Work to be completed -
Retype each line below without a single alteration.
== Segment start ==
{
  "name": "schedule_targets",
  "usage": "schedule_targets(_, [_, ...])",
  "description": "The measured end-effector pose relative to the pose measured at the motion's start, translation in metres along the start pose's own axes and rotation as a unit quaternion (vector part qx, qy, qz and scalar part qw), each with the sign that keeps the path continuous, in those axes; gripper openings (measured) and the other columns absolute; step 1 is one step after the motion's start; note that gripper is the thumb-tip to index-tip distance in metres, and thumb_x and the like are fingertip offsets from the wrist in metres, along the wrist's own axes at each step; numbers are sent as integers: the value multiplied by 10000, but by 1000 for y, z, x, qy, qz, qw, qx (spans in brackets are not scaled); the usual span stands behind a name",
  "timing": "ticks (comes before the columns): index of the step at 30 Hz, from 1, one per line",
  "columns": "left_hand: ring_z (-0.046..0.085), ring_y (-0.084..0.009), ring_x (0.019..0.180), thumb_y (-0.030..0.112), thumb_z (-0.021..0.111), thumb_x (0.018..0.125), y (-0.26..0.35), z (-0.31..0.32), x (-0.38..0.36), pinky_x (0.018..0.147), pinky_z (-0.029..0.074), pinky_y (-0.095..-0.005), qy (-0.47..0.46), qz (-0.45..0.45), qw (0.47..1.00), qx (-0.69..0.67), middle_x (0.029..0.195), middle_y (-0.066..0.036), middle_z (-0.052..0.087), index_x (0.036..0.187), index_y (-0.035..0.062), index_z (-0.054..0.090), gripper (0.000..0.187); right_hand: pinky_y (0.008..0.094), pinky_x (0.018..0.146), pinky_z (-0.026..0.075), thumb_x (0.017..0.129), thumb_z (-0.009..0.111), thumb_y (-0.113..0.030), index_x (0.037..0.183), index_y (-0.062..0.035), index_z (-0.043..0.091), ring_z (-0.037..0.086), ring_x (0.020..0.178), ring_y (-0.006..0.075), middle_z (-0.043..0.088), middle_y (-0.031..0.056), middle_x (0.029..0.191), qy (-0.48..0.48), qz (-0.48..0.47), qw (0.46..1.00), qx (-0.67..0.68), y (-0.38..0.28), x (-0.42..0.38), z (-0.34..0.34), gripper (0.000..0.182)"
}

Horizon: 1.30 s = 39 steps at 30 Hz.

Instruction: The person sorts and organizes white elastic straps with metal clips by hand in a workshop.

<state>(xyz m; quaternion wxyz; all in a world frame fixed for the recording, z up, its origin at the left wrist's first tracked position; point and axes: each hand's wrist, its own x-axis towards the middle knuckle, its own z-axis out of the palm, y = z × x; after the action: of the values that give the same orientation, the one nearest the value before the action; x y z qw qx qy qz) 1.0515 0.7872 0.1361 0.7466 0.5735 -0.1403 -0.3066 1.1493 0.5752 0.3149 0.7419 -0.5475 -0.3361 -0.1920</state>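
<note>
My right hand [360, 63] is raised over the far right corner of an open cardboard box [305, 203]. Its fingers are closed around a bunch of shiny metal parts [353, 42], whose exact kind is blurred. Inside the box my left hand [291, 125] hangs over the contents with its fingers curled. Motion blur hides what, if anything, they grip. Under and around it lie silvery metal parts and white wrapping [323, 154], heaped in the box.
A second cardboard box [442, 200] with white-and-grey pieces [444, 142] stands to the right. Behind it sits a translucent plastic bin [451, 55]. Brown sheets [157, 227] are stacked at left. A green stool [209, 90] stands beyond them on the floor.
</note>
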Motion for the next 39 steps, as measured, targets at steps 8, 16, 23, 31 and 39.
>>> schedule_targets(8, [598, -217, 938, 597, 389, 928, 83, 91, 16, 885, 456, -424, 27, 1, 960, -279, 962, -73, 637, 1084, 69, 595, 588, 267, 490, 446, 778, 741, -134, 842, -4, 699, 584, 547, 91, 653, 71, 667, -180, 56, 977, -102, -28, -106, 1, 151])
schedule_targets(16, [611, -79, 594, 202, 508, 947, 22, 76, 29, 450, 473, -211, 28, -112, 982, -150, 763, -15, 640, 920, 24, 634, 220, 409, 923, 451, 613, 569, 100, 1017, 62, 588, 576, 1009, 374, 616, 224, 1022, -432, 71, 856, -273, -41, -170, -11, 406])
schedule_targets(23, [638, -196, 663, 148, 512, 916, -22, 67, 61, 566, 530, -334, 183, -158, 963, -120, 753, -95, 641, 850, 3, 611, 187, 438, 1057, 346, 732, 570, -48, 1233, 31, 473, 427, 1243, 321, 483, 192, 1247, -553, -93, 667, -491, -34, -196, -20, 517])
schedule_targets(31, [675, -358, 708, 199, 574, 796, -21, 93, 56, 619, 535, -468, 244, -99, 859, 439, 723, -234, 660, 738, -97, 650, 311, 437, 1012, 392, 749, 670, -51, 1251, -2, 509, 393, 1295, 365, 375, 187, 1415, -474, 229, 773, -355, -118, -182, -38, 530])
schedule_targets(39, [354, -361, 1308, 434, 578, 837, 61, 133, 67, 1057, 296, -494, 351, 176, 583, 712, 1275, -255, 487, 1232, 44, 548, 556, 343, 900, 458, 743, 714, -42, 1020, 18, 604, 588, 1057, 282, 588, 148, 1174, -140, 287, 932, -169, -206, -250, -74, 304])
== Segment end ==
Task answer -
{
  "name": "schedule_targets",
  "usage": "schedule_targets(_, [_, ...])",
  "description": "The measured end-effector pose relative to the pose measured at the motion's start, translation in metres along the start pose's own axes and rotation as a unit quaternion (vector part qx, qy, qz and scalar part qw), each with the sign that keeps the path continuous, in those axes; gripper openings (measured) and the other columns absolute; step 1 is one step after the motion's start; note that gripper is the thumb-tip to index-tip distance in metres, and thumb_x and the like are fingertip offsets from the wrist in metres, along the wrist's own axes at each step; numbers are sent as integers: the value multiplied by 10000, but by 1000 for y, z, x, qy, qz, qw, qx (spans in brackets are not scaled); the usual span stands behind a name",
  "timing": "ticks (comes before the columns): index of the step at 30 Hz, from 1, one per line",
  "columns": "left_hand: ring_z (-0.046..0.085), ring_y (-0.084..0.009), ring_x (0.019..0.180), thumb_y (-0.030..0.112), thumb_z (-0.021..0.111), thumb_x (0.018..0.125), y (-0.26..0.35), z (-0.31..0.32), x (-0.38..0.36), pinky_x (0.018..0.147), pinky_z (-0.029..0.074), pinky_y (-0.095..-0.005), qy (-0.47..0.46), qz (-0.45..0.45), qw (0.47..1.00), qx (-0.69..0.67), middle_x (0.029..0.195), middle_y (-0.066..0.036), middle_z (-0.052..0.087), index_x (0.036..0.187), index_y (-0.035..0.062), index_z (-0.054..0.090), gripper (0.000..0.187); right_hand: pinky_y (0.008..0.094), pinky_x (0.018..0.146), pinky_z (-0.026..0.075), thumb_x (0.017..0.129), thumb_z (-0.009..0.111), thumb_y (-0.113..0.030), index_x (0.037..0.183), index_y (-0.062..0.035), index_z (-0.043..0.091), ring_z (-0.037..0.086), ring_x (0.020..0.178), ring_y (-0.006..0.075), middle_z (-0.043..0.088), middle_y (-0.031..0.056), middle_x (0.029..0.191), qy (-0.48..0.48), qz (-0.48..0.47), qw (0.46..1.00), qx (-0.67..0.68), y (-0.38..0.28), x (-0.42..0.38), z (-0.34..0.34), gripper (0.000..0.182)"
}

Horizon: 1.30 s = 39 steps at 30 Hz.

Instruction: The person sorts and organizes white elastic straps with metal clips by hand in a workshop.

<state>(xyz m; quaternion wxyz; all in a world frame fixed for the recording, z up, its origin at the left wrist's first tracked position; point and axes: each hand's wrist, its own x-axis towards the middle knuckle, its own z-axis out of the palm, y = z × x; after the action: of the values that give the same orientation, the one nearest the value before the action; x y z qw qx qy qz) 1.0515 0.7872 0.1361 0.7466 0.5735 -0.1403 -0.3066 1.1493 0.5752 0.3149 0.7419 -0.5475 -0.3361 -0.1920</state>
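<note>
My right hand [360, 63] is raised over the far right corner of an open cardboard box [305, 203]. Its fingers are closed around a bunch of shiny metal parts [353, 42], whose exact kind is blurred. Inside the box my left hand [291, 125] hangs over the contents with its fingers curled. Motion blur hides what, if anything, they grip. Under and around it lie silvery metal parts and white wrapping [323, 154], heaped in the box.
A second cardboard box [442, 200] with white-and-grey pieces [444, 142] stands to the right. Behind it sits a translucent plastic bin [451, 55]. Brown sheets [157, 227] are stacked at left. A green stool [209, 90] stands beyond them on the floor.
</note>
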Motion for the next 39 steps, as measured, targets at steps 8, 16, 23, 31 and 39.
>>> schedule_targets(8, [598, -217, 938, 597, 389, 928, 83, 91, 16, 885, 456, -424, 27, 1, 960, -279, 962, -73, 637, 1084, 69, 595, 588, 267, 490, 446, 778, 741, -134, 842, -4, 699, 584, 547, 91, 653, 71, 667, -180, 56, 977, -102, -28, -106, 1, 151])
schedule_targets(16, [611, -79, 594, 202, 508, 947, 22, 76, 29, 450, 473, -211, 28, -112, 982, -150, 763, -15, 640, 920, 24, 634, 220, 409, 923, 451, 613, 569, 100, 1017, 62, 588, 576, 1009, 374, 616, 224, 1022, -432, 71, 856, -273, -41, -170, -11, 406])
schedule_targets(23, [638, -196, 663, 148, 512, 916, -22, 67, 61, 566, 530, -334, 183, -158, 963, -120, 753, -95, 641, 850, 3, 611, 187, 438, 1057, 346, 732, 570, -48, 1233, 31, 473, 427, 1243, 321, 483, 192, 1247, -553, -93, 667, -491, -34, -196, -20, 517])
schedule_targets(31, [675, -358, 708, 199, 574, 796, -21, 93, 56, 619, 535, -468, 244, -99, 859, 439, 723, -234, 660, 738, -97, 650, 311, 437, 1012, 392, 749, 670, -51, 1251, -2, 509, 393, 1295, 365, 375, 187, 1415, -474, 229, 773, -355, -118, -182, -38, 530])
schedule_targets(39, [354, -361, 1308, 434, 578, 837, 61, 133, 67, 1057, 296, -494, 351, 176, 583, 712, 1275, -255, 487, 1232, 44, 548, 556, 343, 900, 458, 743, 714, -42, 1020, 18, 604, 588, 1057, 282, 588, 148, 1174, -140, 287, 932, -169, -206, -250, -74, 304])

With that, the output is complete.